- _Your assignment_
Please copy, exactly as they appear below, the lines from the one containing "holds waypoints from" through the one containing "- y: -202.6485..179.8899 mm".

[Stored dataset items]
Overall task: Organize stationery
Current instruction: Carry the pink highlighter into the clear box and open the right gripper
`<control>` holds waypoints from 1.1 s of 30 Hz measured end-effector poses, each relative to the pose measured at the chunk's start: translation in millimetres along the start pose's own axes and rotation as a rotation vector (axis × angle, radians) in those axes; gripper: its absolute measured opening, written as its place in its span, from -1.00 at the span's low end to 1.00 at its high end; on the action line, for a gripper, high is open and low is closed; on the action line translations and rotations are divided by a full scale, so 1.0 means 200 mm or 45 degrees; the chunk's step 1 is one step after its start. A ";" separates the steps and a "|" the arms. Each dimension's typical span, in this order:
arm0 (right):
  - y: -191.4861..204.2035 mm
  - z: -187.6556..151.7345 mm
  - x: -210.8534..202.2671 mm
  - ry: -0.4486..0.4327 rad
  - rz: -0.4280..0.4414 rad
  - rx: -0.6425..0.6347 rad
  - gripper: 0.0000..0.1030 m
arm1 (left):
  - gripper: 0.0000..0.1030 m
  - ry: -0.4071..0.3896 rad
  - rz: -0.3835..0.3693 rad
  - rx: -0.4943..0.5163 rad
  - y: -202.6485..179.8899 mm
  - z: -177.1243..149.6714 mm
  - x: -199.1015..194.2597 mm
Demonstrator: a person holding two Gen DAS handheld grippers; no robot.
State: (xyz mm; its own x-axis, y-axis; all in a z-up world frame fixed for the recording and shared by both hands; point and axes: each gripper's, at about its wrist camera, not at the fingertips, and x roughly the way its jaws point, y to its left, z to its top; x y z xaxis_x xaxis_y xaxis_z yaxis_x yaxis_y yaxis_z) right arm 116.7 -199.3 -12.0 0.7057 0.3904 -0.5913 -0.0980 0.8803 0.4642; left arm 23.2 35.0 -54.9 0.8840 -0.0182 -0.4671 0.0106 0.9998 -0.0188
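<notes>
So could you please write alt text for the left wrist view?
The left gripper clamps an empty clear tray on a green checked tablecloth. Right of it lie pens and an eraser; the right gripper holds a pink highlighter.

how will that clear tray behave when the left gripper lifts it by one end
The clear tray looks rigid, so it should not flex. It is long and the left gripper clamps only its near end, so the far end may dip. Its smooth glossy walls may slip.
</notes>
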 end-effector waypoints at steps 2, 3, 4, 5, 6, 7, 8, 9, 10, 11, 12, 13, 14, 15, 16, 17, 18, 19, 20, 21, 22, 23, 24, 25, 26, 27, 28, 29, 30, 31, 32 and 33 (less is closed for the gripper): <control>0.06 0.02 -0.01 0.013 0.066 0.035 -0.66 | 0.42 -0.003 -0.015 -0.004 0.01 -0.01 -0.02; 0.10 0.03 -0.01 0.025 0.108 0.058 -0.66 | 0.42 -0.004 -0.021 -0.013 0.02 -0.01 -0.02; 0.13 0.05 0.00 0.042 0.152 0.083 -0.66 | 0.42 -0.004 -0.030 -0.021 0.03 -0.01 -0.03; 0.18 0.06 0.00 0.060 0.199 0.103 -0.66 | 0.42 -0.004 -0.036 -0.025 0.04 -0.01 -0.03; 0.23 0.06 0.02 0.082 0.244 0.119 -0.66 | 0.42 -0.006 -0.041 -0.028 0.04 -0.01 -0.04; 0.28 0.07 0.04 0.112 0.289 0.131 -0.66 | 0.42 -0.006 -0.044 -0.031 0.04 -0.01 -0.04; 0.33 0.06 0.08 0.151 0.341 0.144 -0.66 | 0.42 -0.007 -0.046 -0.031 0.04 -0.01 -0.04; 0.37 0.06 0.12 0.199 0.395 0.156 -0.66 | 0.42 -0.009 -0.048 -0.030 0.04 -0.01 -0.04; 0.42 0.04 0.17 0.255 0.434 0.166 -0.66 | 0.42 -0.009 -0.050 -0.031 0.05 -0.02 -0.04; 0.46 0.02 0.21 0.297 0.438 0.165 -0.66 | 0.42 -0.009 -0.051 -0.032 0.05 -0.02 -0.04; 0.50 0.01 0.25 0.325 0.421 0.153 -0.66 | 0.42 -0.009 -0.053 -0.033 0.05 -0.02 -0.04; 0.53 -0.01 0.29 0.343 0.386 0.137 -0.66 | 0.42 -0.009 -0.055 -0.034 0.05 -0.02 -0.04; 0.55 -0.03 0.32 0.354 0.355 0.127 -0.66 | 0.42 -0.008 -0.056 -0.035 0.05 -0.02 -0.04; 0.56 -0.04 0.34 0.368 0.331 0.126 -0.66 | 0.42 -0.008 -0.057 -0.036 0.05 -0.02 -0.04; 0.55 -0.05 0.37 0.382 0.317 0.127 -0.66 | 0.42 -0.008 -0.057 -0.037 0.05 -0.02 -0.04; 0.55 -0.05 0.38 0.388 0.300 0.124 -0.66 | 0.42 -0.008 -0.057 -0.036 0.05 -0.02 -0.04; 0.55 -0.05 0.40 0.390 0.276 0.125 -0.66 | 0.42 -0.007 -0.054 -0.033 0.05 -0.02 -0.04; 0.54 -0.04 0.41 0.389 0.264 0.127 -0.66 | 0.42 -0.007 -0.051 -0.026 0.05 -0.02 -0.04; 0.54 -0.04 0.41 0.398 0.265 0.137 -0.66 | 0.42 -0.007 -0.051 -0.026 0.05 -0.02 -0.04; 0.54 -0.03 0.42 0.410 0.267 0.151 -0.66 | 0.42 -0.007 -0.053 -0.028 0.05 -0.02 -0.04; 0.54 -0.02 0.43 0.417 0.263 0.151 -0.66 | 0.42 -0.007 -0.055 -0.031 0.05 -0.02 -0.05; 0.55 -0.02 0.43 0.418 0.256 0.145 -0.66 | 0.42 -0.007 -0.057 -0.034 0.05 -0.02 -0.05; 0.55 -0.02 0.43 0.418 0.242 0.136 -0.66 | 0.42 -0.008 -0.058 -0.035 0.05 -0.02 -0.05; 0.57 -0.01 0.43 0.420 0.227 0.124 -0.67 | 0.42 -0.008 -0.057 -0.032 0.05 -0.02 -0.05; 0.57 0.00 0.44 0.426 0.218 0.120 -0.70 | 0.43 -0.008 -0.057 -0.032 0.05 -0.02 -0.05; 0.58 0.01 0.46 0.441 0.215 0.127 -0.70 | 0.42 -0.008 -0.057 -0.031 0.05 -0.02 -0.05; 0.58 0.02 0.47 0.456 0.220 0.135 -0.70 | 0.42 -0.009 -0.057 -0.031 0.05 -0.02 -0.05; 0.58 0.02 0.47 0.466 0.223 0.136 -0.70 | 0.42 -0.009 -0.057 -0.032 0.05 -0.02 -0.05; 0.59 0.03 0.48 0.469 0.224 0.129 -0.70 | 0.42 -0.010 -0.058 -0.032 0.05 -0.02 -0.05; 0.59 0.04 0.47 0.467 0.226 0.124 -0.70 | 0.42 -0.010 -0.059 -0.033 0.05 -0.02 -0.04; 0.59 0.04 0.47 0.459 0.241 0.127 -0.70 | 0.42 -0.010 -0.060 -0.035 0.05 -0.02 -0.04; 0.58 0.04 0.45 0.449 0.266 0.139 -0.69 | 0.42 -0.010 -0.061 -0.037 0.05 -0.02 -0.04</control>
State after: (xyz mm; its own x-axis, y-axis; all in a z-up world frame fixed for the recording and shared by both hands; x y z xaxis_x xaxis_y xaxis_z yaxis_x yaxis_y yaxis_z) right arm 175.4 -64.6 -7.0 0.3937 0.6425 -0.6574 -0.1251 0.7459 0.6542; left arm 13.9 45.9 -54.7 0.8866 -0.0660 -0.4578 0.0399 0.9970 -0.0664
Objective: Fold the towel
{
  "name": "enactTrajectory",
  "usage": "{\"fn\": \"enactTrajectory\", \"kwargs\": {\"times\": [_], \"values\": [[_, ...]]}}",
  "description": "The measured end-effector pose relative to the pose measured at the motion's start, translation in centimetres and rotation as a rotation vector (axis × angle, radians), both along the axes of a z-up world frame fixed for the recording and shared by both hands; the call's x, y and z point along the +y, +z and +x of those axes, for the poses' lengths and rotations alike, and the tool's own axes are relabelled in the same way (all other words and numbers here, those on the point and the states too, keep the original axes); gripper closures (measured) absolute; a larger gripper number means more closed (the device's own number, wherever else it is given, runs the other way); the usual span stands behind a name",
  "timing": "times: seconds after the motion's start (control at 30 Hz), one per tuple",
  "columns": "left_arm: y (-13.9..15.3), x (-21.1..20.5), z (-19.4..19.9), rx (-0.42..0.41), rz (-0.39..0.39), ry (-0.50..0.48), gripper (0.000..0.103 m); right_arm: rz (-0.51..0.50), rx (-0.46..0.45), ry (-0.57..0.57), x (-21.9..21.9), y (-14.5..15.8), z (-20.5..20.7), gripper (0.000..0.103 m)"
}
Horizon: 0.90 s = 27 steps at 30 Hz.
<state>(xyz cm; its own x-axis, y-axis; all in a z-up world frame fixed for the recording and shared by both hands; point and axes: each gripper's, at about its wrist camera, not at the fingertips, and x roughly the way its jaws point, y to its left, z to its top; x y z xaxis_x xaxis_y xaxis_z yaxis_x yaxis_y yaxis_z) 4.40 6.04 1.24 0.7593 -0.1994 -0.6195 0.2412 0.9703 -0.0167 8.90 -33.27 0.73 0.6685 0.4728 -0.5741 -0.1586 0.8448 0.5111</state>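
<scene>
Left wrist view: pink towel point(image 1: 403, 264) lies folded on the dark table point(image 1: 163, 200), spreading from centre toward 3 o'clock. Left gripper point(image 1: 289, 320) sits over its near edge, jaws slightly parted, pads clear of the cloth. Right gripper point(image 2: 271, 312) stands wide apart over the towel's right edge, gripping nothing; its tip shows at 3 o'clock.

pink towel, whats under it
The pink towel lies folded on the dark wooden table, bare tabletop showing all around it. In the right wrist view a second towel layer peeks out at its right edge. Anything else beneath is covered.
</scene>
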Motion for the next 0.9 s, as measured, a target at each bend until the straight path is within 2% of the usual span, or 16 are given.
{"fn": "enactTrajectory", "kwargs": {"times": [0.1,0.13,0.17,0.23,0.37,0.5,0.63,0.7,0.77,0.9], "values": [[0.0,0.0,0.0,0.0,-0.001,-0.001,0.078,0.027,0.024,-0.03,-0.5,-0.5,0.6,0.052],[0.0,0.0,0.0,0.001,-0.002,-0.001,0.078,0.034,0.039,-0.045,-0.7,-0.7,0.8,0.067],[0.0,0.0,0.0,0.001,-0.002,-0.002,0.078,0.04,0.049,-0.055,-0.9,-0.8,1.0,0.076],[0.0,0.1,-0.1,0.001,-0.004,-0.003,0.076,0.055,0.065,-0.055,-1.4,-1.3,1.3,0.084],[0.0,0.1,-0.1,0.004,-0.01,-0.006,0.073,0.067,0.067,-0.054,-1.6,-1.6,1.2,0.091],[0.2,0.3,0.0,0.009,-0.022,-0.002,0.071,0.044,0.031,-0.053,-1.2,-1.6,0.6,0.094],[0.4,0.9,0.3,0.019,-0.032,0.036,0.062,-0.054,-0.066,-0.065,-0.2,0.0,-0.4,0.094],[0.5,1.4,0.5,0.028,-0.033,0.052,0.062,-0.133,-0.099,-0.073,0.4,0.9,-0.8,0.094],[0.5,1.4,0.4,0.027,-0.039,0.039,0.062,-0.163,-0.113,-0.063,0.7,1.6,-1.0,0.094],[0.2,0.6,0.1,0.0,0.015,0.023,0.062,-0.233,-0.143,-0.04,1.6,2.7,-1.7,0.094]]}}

- _Solution for this task_
`<control>` holds waypoints from 1.1 s of 30 Hz measured end-effector poses, each relative to the pose measured at the chunk's start: translation in millimetres along the start pose's own axes and rotation as a rotation vector (axis × angle, radians) in those axes; gripper: its absolute measured opening, written as its place in its span, from -1.00 at the span's low end to 1.00 at its high end; on the action line, for a gripper, high is open and low is closed; on the action line translations and rotations are divided by a full scale, so 1.0 means 200 mm or 45 degrees; the chunk's step 1 is one step after its start. A ";" separates the steps and a "|" the arms. Each dimension's typical span, in this order:
arm0 (right):
  - y: -191.4861..204.2035 mm
  - z: -187.6556..151.7345 mm
  - x: -210.8534..202.2671 mm
  - ry: -0.4486..0.4327 rad
  - rz: -0.4280..0.4414 rad
  - rx: -0.6425..0.6347 rad
  - gripper: 0.0000..0.1030 m
arm1 (left):
  - gripper: 0.0000..0.1030 m
  - ry: -0.4071..0.3896 rad
  - rz: -0.3835..0.3693 rad
  - rx: -0.4943..0.5163 rad
  - y: -202.6485..179.8899 mm

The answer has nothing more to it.